The Hubble Space Telescope's greatest-hits images would easily fill a coffee-table book with spiraling galaxies, ghostly nebulae and eye-catching stars. If you had to choose a cover image, then it most likely would be the famous "Pillars of Creation," an image captured in 1995 showing massive columns of cold gas reaching upward in the M16 nebula, popularly known as the Eagle Nebula.
NASA notes how the original image captured the public's imagination, appearing on pillows, T-shirts and a postage stamp. It was the rock star of the Hubble image collection. Twenty years later, Hubble has revisited the stunning image and topped it with a fresh high-definition look at the columns in preparation for the space telescope's 25th anniversary in April.
The new image is a combination of near-infrared and visible light, which enhances the otherworldly look of the pillars. Newborn stars are revealed to be lurking inside. The pillars are located about 6,500 light-years away, which is not terribly far in space terms.
"I'm impressed by how transitory these structures are. They are actively being ablated away before our very eyes. The ghostly bluish haze around the dense edges of the pillars is material getting heated up and evaporating away into space. We have caught these pillars at a very unique and short-lived moment in their evolution," says Paul Scowen of Arizona State University in Tempe.
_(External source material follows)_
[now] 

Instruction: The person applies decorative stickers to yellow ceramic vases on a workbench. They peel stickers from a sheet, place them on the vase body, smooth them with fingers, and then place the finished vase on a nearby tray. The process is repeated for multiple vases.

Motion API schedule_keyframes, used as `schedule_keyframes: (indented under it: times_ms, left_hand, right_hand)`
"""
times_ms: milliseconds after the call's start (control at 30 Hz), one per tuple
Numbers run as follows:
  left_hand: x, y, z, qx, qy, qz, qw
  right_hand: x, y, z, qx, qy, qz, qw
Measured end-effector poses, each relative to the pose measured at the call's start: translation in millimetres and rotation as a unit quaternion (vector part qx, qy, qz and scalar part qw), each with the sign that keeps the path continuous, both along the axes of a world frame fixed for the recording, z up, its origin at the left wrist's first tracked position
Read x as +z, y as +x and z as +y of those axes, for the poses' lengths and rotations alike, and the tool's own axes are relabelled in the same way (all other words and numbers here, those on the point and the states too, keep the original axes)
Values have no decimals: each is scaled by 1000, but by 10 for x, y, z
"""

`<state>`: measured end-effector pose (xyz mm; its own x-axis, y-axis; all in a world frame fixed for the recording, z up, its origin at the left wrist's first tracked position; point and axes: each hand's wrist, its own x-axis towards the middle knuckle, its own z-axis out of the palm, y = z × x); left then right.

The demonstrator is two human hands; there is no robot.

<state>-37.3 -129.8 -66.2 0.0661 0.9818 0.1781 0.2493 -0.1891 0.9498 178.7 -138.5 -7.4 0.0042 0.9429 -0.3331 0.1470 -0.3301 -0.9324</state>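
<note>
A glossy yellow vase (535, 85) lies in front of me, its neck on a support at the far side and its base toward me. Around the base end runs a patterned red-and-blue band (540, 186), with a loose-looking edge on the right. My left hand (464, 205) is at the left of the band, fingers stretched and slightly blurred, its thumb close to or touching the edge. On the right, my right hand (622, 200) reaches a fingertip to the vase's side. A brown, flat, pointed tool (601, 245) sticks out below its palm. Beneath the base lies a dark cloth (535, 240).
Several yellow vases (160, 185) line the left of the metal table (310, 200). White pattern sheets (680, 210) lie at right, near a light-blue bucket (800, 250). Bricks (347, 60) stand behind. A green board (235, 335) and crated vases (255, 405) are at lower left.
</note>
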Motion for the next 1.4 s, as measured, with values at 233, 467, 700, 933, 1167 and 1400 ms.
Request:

Scowen was one of the astronomers working on the original Eagle Nebula observations in 1995.
The 1995 image was not only a looker, it also sparked some fascinating scientific observations.
"There is the only one thing that can light up a neighborhood like this: massive stars kicking out enough horsepower in ultraviolet light to ionize the gas clouds and make them glow," says Scowen. "Nebulous star-forming regions like M16 are the interstellar neon signs that say, 'We just made a bunch of massive stars here.' This was the first time we had directly seen observational evidence that the erosionary process, not only the radiation but the mechanical stripping away of the gas from the columns, was actually being seen."
The new, sharper view of the pillars will help scientists continue their work in understanding how these features function and change over time. For the rest of us, it's a reminder that the wonders of the universe are alive and well and still able to take our breath away.